The independent inquiry into child sexual abuse had a once-in-a-lifetime opportunity to make recommendations which, if implemented, will change the face of child safeguarding. Over the course of seven years, the inquiry investigated abuse in 15 different settings, including local authorities, churches and schools.
It’s worth noting the inquiry said that in the educational field, investigations found instances of teachers being dismissed for sexual offending but no referrals being made for their inclusion on lists of those unsuitable to teach children. Institutions were found to be more concerned with protecting an individual or their own reputation. If we are to safeguard children effectively, transparency and information sharing will be of the utmost importance.
The final report contains over 20 recommendations for reform, including for the establishment of a new child protection authority and a national redress scheme for those who have been let down by institutions in the past. The most pressing for schools and their staff however, concerns mandatory reporting.
This proposed change in the law would make it a requirement for people working with children to report allegations of child sexual abuse. This would include if they were informed of child sexual abuse, witnessed a child being sexually abused or observed recognised indicators of child sexual abuse. Under mandatory reporting regulations, to not report the allegation would be considered a criminal offence.

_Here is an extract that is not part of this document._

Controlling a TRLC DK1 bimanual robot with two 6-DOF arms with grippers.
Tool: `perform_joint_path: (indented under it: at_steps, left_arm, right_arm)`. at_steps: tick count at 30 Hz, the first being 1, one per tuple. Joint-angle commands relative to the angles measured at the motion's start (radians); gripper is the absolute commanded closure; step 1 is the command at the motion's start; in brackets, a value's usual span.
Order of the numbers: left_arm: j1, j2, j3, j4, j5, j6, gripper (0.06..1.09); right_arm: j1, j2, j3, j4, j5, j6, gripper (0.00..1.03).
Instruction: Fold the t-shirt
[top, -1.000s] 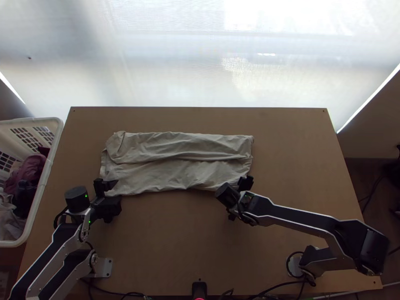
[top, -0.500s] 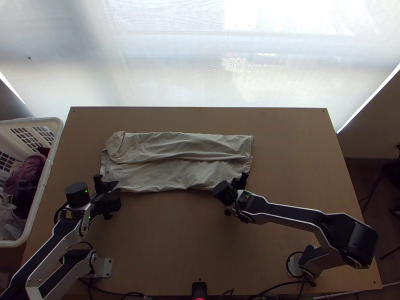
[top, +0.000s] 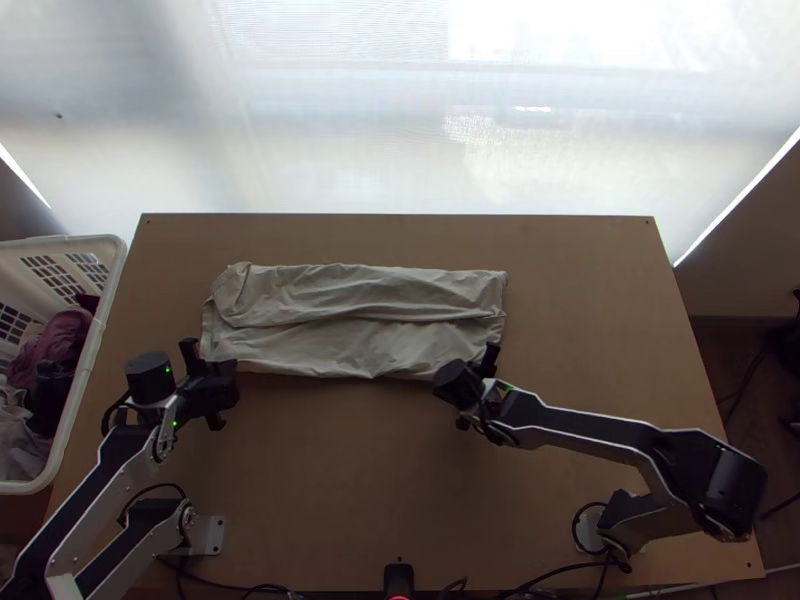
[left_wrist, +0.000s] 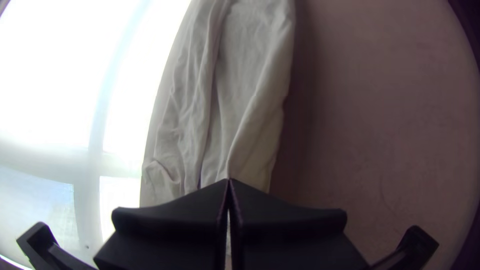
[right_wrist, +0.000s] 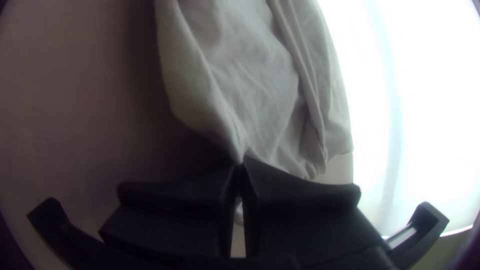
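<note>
Toward 11 o'clock on the counter (top: 590, 340): t-shirt (top: 370, 340), likely light, limp. Left gripper (left_wrist: 229, 181), right gripper (right_wrist: 241, 161): jaws clenched on its 8 and 4 o'clock corners, probably best holds against sag.

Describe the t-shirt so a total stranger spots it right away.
Start at the wooden table. The t-shirt is the pale, wrinkled cloth across it in a long band. Unlike garments heaped in the white basket alongside, it's held by the left tool and right tool.
</note>
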Motion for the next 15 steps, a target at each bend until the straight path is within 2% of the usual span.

The new law would cover any person working in a regulated activity under the Safeguarding and Vulnerable Groups Act 2006, as well as anyone working in a position of trust (as defined by the Sexual Offences Act 2003).
The only exception to the rules would be if the child in question was aged between 13 and under 16 years of age and all of the following applied:
- The relationship between the parties is consensual and not intimidatory, exploitative or coercive;
- The child has not been harmed and is not at risk of being harmed;
- There is no material difference in capacity or maturity between the parties engaged in the sexual activity concerned;
- There is a difference in age of no more than three years.
For a child under the age of 13, a report must always be made.
If mandatory reporting is implemented, it would require comprehensive training for school staff on their responsibilities – particularly on the recognised indicators of child sexual abuse which have not yet been defined.
In addition, it would be important for schools to implement thorough reporting procedures, both to ensure the mechanisms were being used effectively and to protect staff who were following the law correctly.
The concept of mandatory reporting isn’t new. In fact it’s already the norm across most of Europe, as well as parts of the United States, Canada and Australia. It’s also overwhelmingly supported by the inquiry’s victims and survivors forum.
We know from successful prosecutions in other jurisdictions that this law is enforceable. However, like any criminal prosecution, it depends on the provision of good evidence. In other words, if a child said that they informed a teacher they were being abused, and no report had been made, a court would need to balance the evidence of different witnesses.
One danger schools should be aware of is that of teachers seeing something and failing to recognise it as child sexual abuse, and consequently being subject to prosecution for their ‘negligence’. Hence, comprehensive training for all staff to whom the new law would apply will be of central importance.
According to the office for national statistics, an estimated 3.1 million adults in England and Wales have been sexually abused before the age of 16. The number of children abused in a single year is around 500,000. Mandatory reporting laws would be an enormous step forward when it comes to protecting children.
The new government should make implementing these recommendations a priority and we, as adults, should be doing everything in our power to safeguard children from sexual abuse.